In the middle of it all, someone fetched David Alaba a chair. It was late, it had been a long week, his legs were weary and everyone were making a lot of noise, but this seat was not for sitting. This was for celebrating, his thing now, and so he took it and lifted it above his head. Back by popular demand, he emulated what he had done after that absurd comeback against Paris Saint Germain, a cheer went round the dressing room and his team-mates started singing: “That’s the way Madrid win!”
They had only gone and done it again, and this time it had taken the title. “It’s just three points, that’s the reality,” Nacho Fernández said standing pitchside when it was all finished bar the shouting, and there was a lot of that, but the reality was that the league was theirs, clinched their way. Four days after their implausible revival against Chelsea, Real Madrid came back from 2-0 to beat Sevilla 3-2 in a brilliant match at the Sánchez Pizjuán, the only remaining unbeaten home record over and the race as good as over with it.
A title winner in Italy, England, Germany and France, Carlo Ancelotti should now add Spain, a fifth different championship arriving via a second opportunity he never expected, a chance phone call about something completely different bringing him back to the Bernabéu. It might even arrive soon: Madrid don’t play next weekend – Saturday is the Copa del Rey final between Valencia and Betis – but by Sunday night they could be champions, if Barcelona slip up this week. Fifteen points clear with six games left, what little hope anyone else had slipped away late on Sunday night. Very lateSunday night.
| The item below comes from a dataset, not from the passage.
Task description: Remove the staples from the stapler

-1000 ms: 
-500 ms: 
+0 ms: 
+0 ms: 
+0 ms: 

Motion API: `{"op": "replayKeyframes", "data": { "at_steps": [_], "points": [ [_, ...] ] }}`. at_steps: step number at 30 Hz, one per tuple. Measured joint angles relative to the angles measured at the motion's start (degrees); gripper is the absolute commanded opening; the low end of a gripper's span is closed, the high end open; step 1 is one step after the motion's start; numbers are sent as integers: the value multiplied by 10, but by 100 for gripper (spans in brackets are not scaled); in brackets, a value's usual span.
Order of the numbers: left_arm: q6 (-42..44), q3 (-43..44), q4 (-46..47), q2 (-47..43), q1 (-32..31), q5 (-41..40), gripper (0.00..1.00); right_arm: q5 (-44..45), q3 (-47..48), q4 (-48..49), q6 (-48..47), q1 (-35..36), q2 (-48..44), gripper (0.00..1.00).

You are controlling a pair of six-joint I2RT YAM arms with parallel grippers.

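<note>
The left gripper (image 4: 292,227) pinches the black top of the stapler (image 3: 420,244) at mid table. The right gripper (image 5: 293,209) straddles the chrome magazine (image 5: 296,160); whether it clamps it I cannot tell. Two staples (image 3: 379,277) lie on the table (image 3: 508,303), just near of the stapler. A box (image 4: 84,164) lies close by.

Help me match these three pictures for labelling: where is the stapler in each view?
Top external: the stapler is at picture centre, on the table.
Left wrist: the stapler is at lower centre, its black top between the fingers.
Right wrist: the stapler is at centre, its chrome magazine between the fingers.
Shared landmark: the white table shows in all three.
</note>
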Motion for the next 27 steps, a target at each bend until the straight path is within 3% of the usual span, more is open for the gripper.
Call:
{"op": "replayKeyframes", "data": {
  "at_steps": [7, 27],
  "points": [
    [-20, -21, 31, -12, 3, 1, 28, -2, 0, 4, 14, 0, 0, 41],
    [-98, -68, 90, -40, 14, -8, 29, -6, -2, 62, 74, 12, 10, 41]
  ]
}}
It was Easter Sunday in the place where they take the passion of Christ more seriously than anywhere else, the orange blossom again turning Seville into the best-smelling city on earth, and a huge banner had covered one end at the Pizjuán. “They celebrated our death; they will fear our resurrection,” it read. They meant Sevilla of course – and there are two Jesuses in their team, etc and so on – but it was made for Madrid, always somehow standing there when the rock is rolled back.
That might have already been Madrid’s third, Thibaut Courtois sitting on the advertising boards at one end amiably chatting to Sevilla’s fans about a whether an earlier “goal” would be given, only for the VAR to decide that Vinicius had handled. Instead, with Julen Lopetegui frantically waving on the touchline, the third had to wait until Benzema finished off another neat move in the ninety-second minute. He then dashed towards the men on the bench as they ran towards him. Ancelotti clenched his fists and shouted. Alaba held his head in his hands. And players and staff piled in. To their right, Lopetegui looked broken.
They knew what it meant. “We’re a little closer,” Nacho said but it was a lot. This game, the covers of both Madrid papers had agreed on Sunday morning, was “half a league”, championship point or break point, as Diario AS put it. Barcelona and Sevilla had been handed hope and then had it taken away again. Rafa Mir had missed a glorious chance to end it at 2-1 only to head over but with eight minutes left Madrid were still losing. Had it stayed that way, they would have gone to Pamplona – not somewhere they enjoy – knowing that another defeat could have seen them reach the end of next weekend just three points ahead.